**Task to complete:**
The line with "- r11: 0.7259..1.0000" marks the first line to copy, and the line with "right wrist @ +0" marks the last. Transcribe that stretch of the data below exactly, without pictures.

[Excerpts from a dataset]
***

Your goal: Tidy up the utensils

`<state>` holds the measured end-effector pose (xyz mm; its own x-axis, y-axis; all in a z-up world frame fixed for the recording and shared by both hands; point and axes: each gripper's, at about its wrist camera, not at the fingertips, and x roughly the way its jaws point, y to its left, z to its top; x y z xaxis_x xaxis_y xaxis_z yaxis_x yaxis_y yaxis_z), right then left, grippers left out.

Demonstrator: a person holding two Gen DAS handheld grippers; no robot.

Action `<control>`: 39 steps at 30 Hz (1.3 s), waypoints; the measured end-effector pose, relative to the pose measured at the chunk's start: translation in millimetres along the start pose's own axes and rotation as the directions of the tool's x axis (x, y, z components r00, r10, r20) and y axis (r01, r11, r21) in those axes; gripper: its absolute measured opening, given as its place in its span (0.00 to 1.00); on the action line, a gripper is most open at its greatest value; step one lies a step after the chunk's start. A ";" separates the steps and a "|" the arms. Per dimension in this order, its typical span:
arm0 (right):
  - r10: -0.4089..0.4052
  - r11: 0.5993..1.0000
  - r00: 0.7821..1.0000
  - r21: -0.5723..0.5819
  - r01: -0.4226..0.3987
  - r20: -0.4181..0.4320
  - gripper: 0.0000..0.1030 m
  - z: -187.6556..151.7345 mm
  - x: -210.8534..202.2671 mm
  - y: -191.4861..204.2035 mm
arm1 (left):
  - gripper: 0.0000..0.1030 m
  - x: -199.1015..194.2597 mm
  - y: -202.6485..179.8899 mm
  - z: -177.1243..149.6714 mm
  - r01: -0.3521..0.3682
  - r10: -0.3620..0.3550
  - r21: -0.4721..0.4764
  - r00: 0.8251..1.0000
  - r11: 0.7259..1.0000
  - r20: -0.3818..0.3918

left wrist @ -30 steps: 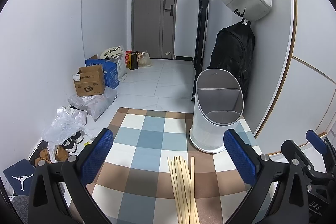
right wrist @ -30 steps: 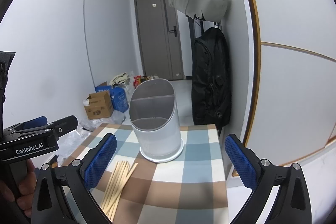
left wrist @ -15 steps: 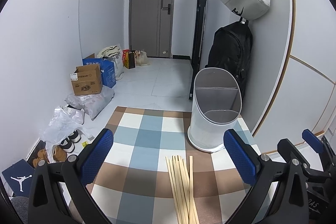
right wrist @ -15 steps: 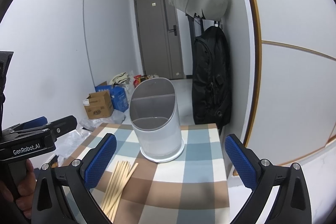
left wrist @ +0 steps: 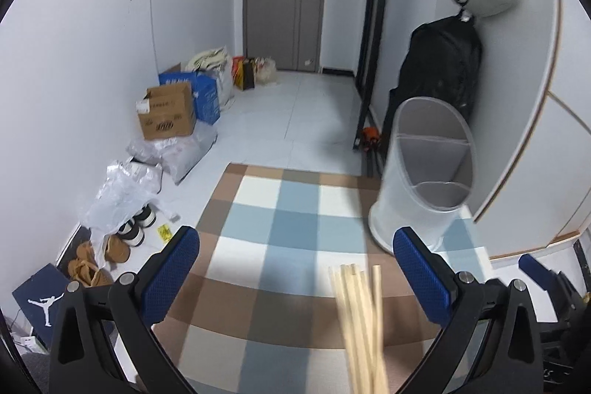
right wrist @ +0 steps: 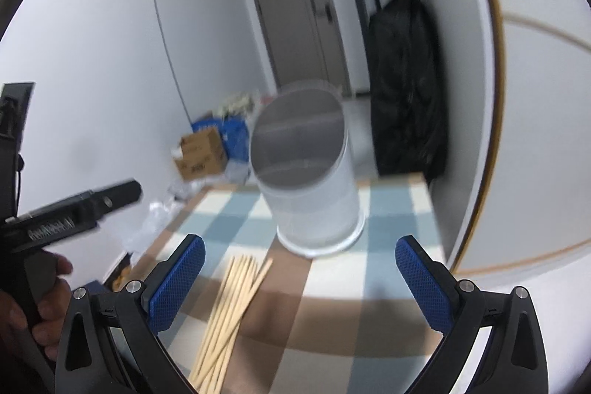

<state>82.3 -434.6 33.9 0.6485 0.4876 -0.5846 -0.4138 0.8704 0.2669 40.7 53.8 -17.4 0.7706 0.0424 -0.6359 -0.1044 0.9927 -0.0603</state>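
Note:
A bundle of several wooden chopsticks (left wrist: pixel 360 320) lies on the checked tablecloth (left wrist: pixel 280 231), also in the right wrist view (right wrist: pixel 229 312). A white divided utensil holder (left wrist: pixel 424 180) stands upright at the table's far right, also in the right wrist view (right wrist: pixel 314 183). My left gripper (left wrist: pixel 295 276) is open and empty above the cloth, with the chopsticks between its fingers toward the right one. My right gripper (right wrist: pixel 299 279) is open and empty; the chopsticks lie by its left finger (right wrist: pixel 177 279). The left gripper's body (right wrist: pixel 66 213) shows at the right view's left edge.
The table's far edge (left wrist: pixel 295 168) drops to a tiled floor with cardboard boxes (left wrist: pixel 168 115), bags and shoes (left wrist: pixel 133 228) at the left. A black backpack (left wrist: pixel 439 69) hangs on the wall behind the holder. The wall (right wrist: pixel 517 135) stands close on the right.
Both grippers have tilted downward and shifted; the left view has swung left, so holder and chopsticks sit further right. The right view is blurred from motion. Both stay open.

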 end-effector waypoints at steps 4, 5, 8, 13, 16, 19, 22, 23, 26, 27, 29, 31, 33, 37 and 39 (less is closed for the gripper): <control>0.098 0.994 0.991 0.045 -0.095 -0.091 1.00 -3.1 26.8 -0.2 | 0.99 12.0 9.5 1.2 -0.026 0.027 0.019 0.999 0.999 -0.036; 0.129 0.991 0.984 0.063 -0.122 -0.120 1.00 -2.8 35.9 0.1 | 0.99 15.3 12.8 1.8 -0.027 0.028 0.020 0.998 0.999 -0.048; 0.159 0.985 0.967 0.100 -0.141 -0.197 0.93 -1.7 60.5 1.3 | 0.99 25.5 21.6 2.3 -0.051 0.051 0.009 0.994 0.999 -0.094; 0.178 0.981 0.918 0.139 -0.136 -0.354 0.63 -3.7 106.7 13.0 | 0.99 36.7 35.6 3.4 -0.073 0.070 -0.016 0.986 0.997 -0.149; 0.170 0.980 0.901 0.167 -0.111 -0.399 0.50 -5.9 126.2 17.9 | 0.99 39.5 43.5 3.0 -0.082 0.075 -0.031 0.982 0.996 -0.172; 0.056 0.991 0.893 0.132 0.004 -0.446 0.45 -4.6 140.0 25.3 | 0.99 41.9 54.5 3.1 -0.075 0.062 -0.063 0.979 0.995 -0.196; -0.006 0.994 0.884 0.094 0.056 -0.468 0.38 -2.3 147.3 31.7 | 0.99 46.0 60.5 3.4 -0.080 0.063 -0.077 0.977 0.994 -0.204; -0.028 0.995 0.886 0.073 0.070 -0.463 0.36 -1.2 149.3 35.0 | 0.99 46.6 61.9 3.4 -0.084 0.067 -0.078 0.976 0.993 -0.206; -0.070 0.996 0.878 0.011 0.086 -0.474 0.27 -4.3 154.2 45.4 | 0.99 47.9 65.1 2.8 -0.093 0.074 -0.081 0.974 0.992 -0.216; -0.088 0.996 0.874 -0.015 0.092 -0.478 0.27 -4.7 155.1 48.4 | 0.99 49.4 67.2 2.7 -0.091 0.070 -0.085 0.973 0.992 -0.219; -0.144 0.989 0.865 -0.093 0.113 -0.480 0.23 -7.0 154.7 57.0 | 0.99 50.1 69.4 2.7 -0.100 0.078 -0.087 0.972 0.991 -0.223; -0.196 0.978 0.851 -0.159 0.135 -0.487 0.10 -9.1 154.5 63.6 | 0.99 51.1 73.7 3.8 -0.102 0.077 -0.098 0.971 0.990 -0.224; -0.184 0.980 0.846 -0.162 0.117 -0.501 0.07 -8.5 153.8 65.9 | 0.99 50.8 76.2 4.2 -0.104 0.079 -0.104 0.972 0.989 -0.221; -0.182 0.979 0.846 -0.170 0.110 -0.501 0.06 -8.0 153.3 65.5 | 0.99 49.2 74.8 3.5 -0.109 0.088 -0.093 0.974 0.990 -0.209; -0.176 0.979 0.856 -0.173 0.103 -0.486 0.06 -3.5 145.9 61.5 | 0.99 49.8 72.8 2.7 -0.106 0.088 -0.078 0.974 0.991 -0.207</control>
<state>149.3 -310.2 -37.7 0.3175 0.2306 -0.9198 -0.4491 0.8909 0.0683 73.2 128.6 -51.4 0.6119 0.1050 -0.7840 -0.2338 0.9709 -0.0524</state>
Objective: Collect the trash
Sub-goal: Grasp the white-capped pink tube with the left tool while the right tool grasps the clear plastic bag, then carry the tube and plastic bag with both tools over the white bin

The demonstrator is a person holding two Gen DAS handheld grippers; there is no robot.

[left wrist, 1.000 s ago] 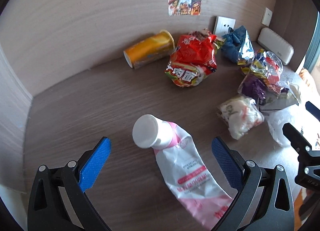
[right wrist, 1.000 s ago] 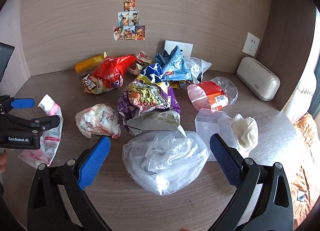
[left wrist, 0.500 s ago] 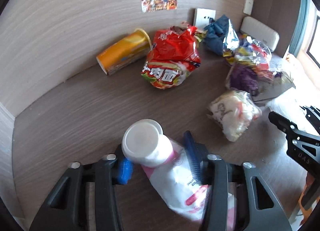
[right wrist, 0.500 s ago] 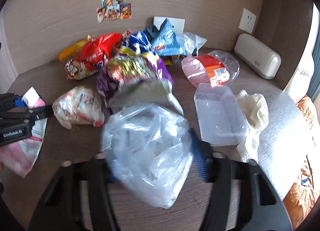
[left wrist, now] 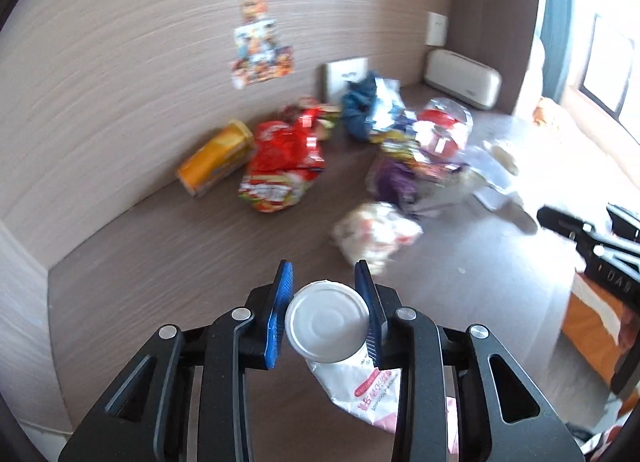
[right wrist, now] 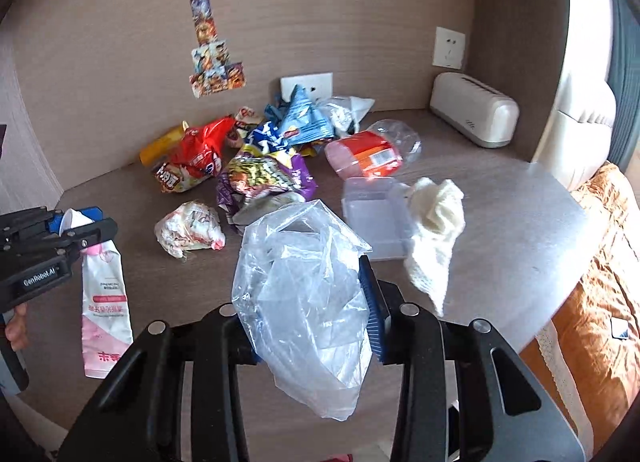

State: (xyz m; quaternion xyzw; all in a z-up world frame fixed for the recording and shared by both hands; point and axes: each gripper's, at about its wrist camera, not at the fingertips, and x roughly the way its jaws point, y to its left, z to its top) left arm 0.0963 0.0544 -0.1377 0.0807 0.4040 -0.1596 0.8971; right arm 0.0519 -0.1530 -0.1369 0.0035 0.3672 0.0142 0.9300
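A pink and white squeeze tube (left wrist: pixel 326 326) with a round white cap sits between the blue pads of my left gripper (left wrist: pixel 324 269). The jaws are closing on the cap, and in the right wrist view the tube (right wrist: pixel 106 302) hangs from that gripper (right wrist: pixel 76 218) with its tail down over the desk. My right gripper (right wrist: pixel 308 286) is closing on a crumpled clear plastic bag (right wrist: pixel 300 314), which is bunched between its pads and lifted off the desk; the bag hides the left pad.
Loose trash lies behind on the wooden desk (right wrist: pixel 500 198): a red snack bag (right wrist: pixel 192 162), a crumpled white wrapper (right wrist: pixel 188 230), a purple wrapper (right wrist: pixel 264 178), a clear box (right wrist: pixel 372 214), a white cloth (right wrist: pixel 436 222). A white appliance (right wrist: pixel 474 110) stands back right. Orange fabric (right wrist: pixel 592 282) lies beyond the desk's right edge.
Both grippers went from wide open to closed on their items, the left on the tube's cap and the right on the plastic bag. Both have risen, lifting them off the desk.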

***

**Answer to this exercise:**
  - r11: 0.7259..1.0000
  - r20: -0.3818..0.3918

left wrist @ -30 steps: 
right wrist @ -30 steps: 
left wrist @ -15 steps: 
right wrist @ -15 steps: 
left wrist @ +0 steps: 
right wrist @ +0 steps: 

That finishes the exercise.